Task prompt:
Restate the data exactly as given and keep the pictures out.
Collected data section start
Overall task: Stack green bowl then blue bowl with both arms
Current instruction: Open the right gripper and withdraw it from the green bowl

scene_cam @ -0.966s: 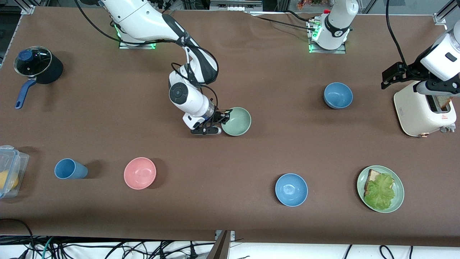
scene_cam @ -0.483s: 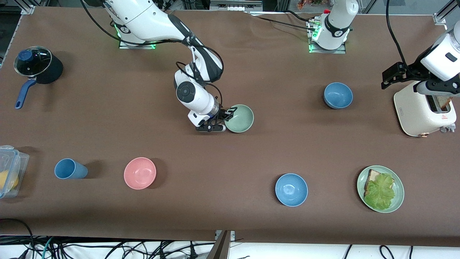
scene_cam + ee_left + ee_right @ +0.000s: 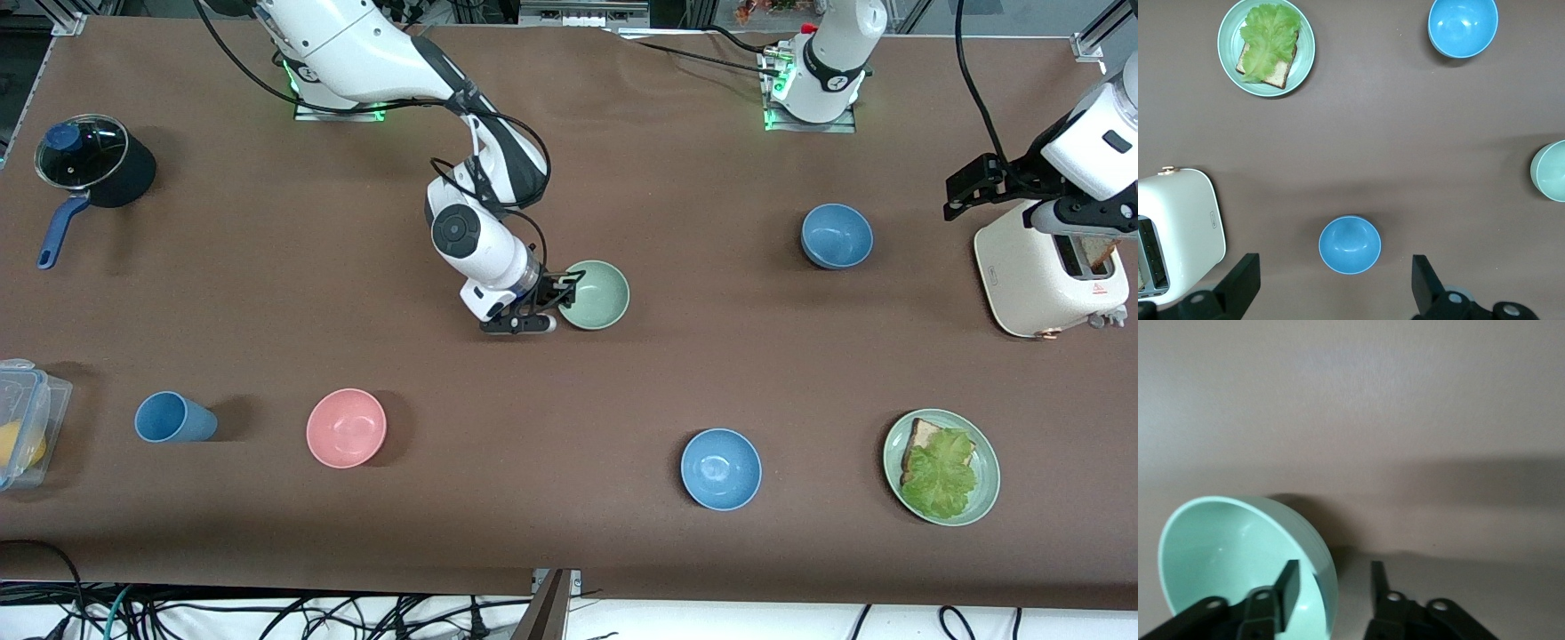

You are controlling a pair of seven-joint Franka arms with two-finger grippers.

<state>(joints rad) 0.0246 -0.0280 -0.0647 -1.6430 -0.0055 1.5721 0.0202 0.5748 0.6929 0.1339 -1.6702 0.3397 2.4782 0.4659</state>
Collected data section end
Exercise result:
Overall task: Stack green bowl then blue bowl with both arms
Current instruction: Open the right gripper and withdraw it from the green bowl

scene_cam @ -0.966s: 
scene_cam @ -0.483s: 
scene_cam + ee_left + ee_right @ +0.000s: 

You are controlling a pair of seven-joint Franka arms with two-finger grippers.

<state>(joints rad) 0.0246 -0.0280 -0.0647 -1.6430 -0.0055 1.5721 0.0202 0.5748 0.6929 0.1339 -1.6702 0.3397 2.4782 0.4659</state>

The work on this exercise is done.